If you are interested in the subject I'd like to repeat my suggestion: ask women around you. Real, live women. You don't have to talk to them about rape -- ask them if they are afraid to be on the street alone. afraid to leave the house. afraid to be near male strangers. Listen to what they say.

Do you really believe that the quality of most studies on this topic is so poor that this extremely flawed research strategy you recommend is more likely to be reliable? That seems like an unjustifiably dim view of the relevant research community.

I don't disagree that asking women you know is one easy way to get evidence on this question, but I would think that even a pretty poorly conducted scientific study would constitute superior evidence.

Comment author: Lumifer 08 January 2014 04:10:06AM *  2 points [-]

Do you really believe that the quality of most studies on this topic is so poor

Yes.

P.S. I do love how directly querying the reality surrounding you is described as an "extremely flawed research strategy" X-D

Comment author: Vulture 08 January 2014 04:58:06PM 4 points [-]

Well querying it in sample sizes that are much smaller and less random than even the shoddiest academic study is, by comparison, indeed "extremely flawed".

Comment author: Eugine_Nier 10 January 2014 02:43:32AM -1 points [-]

Well their not systematically biased, unlike the samples that someone with an agenda is likely to use.

Comment author: Vulture 10 January 2014 03:12:33AM *  1 point [-]

I said this below as well, but it's fairly well buried now so I'll repeat it here for others' benefit:

Your hypothesis that any research on fear of rape will be systematically biased towards the claim that the vast majority of women are frequently, distressingly afraid of rape is strongly contraindicated by the fact that the arbitrarily-chosen (i.e., they were open access) research sources I cited at the top of this thread support the opposite conclusion.

(To clarify: I really don't care very much about this question and as such I'm content to just go along with the rough approximations that a couple of old surveys provided. If someone was actually trying to get a really good answer I would suggest they look further and deeper. Published research would probably be a good start; given what I've seen so far, your hypothesis that it's systematically and hopelessly biased to the point of uselessness is not persuasive)

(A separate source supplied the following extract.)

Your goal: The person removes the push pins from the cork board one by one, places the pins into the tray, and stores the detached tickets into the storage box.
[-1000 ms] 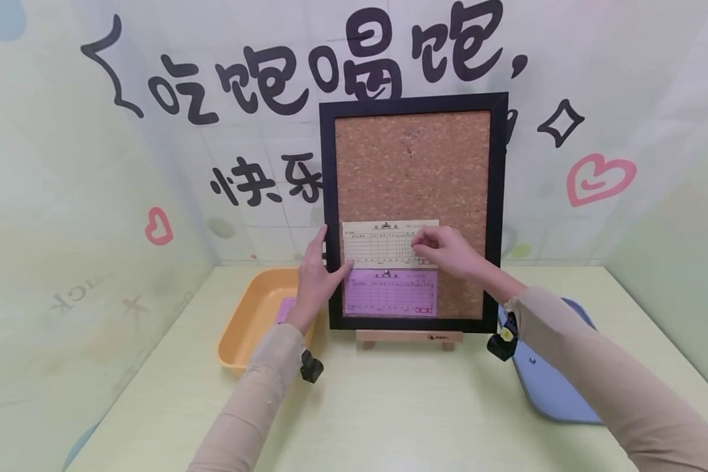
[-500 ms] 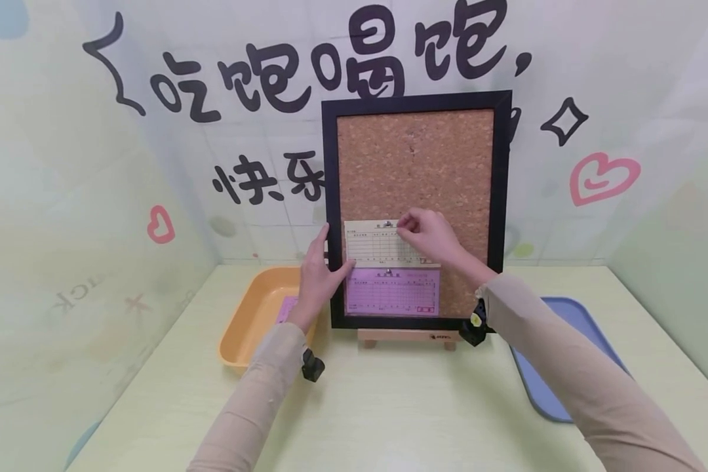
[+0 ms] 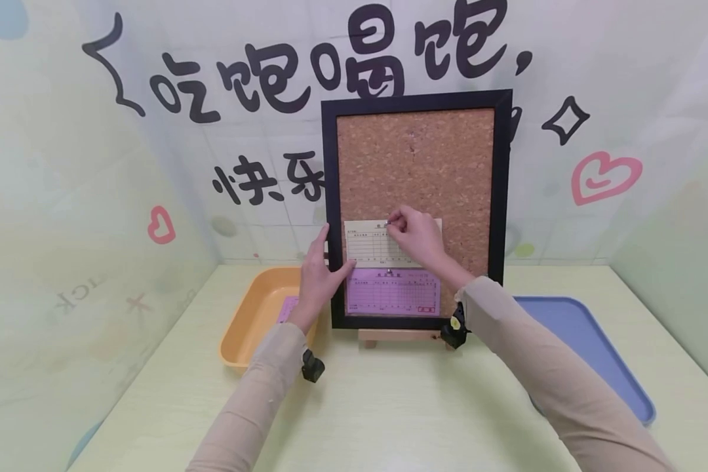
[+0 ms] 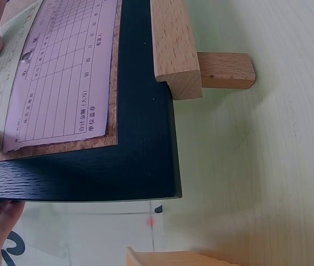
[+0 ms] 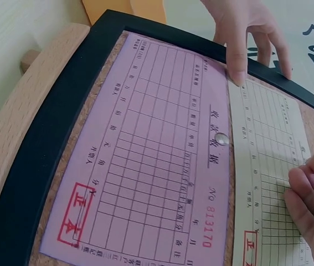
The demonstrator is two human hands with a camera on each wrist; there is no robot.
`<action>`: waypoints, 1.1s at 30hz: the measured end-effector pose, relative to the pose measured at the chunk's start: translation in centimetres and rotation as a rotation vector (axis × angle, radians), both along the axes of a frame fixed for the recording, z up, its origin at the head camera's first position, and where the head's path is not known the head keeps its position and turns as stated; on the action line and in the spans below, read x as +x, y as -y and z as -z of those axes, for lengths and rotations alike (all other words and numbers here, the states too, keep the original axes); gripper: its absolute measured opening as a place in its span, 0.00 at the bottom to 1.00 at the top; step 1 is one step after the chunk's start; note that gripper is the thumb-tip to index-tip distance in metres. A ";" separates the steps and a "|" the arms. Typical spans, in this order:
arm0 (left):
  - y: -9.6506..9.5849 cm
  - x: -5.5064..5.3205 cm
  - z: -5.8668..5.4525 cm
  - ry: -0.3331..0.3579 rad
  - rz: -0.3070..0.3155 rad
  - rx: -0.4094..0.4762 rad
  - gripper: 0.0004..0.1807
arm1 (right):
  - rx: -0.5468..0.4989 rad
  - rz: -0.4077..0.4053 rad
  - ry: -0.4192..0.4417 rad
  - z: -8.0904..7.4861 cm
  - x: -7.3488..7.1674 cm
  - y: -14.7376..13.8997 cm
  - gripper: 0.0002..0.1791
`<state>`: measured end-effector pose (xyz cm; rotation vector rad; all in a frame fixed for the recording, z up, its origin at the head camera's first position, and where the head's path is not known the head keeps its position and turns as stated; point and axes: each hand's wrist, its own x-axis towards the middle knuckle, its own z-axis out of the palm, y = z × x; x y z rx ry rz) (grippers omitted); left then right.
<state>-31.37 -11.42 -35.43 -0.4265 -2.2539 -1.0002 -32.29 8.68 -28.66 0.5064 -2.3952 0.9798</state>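
Observation:
A black-framed corkboard (image 3: 415, 164) stands upright, with a cream receipt (image 3: 362, 246) low on its cork and a purple receipt (image 3: 392, 295) directly below. My left hand (image 3: 318, 278) grips the left frame edge, thumb in front at the cream receipt's lower left corner, fingers behind. At the top of the cream receipt, my right hand (image 3: 419, 239) pinches a silver thumbtack (image 3: 387, 223) between thumb and forefinger. That tack is hidden in the right wrist view. A second thumbtack (image 5: 221, 138) pins the purple receipt's top edge.
Under the board is a small wooden easel (image 3: 401, 335). To the left sits an orange bin (image 3: 230, 341) with a purple slip (image 3: 287, 308) inside. A blue tray (image 3: 590, 341) lies on the right, partly behind the right sleeve. A printed wall rises close behind.
My right hand has moved left and up across the cream receipt, from its right part to the thumbtack at its top. The left hand keeps its hold on the frame.

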 end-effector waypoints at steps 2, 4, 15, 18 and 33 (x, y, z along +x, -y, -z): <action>0.0 0.0 0.0 -0.001 0.000 -0.002 0.45 | -0.001 0.026 -0.021 0.1 0.0 0.2 0.05; 0.0 0.0 0.0 -0.001 -0.001 -0.003 0.45 | -0.003 0.043 -0.047 0.3 0.0 0.4 0.05; 0.0 -0.1 0.1 -0.030 0.001 0.001 0.44 | -0.006 0.078 -0.103 0.6 -0.1 0.8 0.04; -0.1 0.0 0.1 -0.021 -0.003 0.005 0.44 | -0.012 0.066 -0.086 0.6 -0.2 0.7 0.04; 0.0 -0.1 0.3 -0.017 0.008 0.017 0.45 | 0.010 0.056 -0.059 0.7 -0.5 0.5 0.03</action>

Comment author: pragmatist 09 January 2014 02:02:03PM *  3 points [-]

Um... the particular method you suggested is an extremely flawed research strategy. Especially considering that one of your complaints about the research linked by Vulture was that the sample may not be representative. I don't know about you, but the women I know well do not constitute a particularly representative sample of women in general.

Describing your experiment as "directly querying the reality surrounding you" makes it sound pretty dandy, but if you actually look at the specifics of the experiment, it's subject to a host of biases.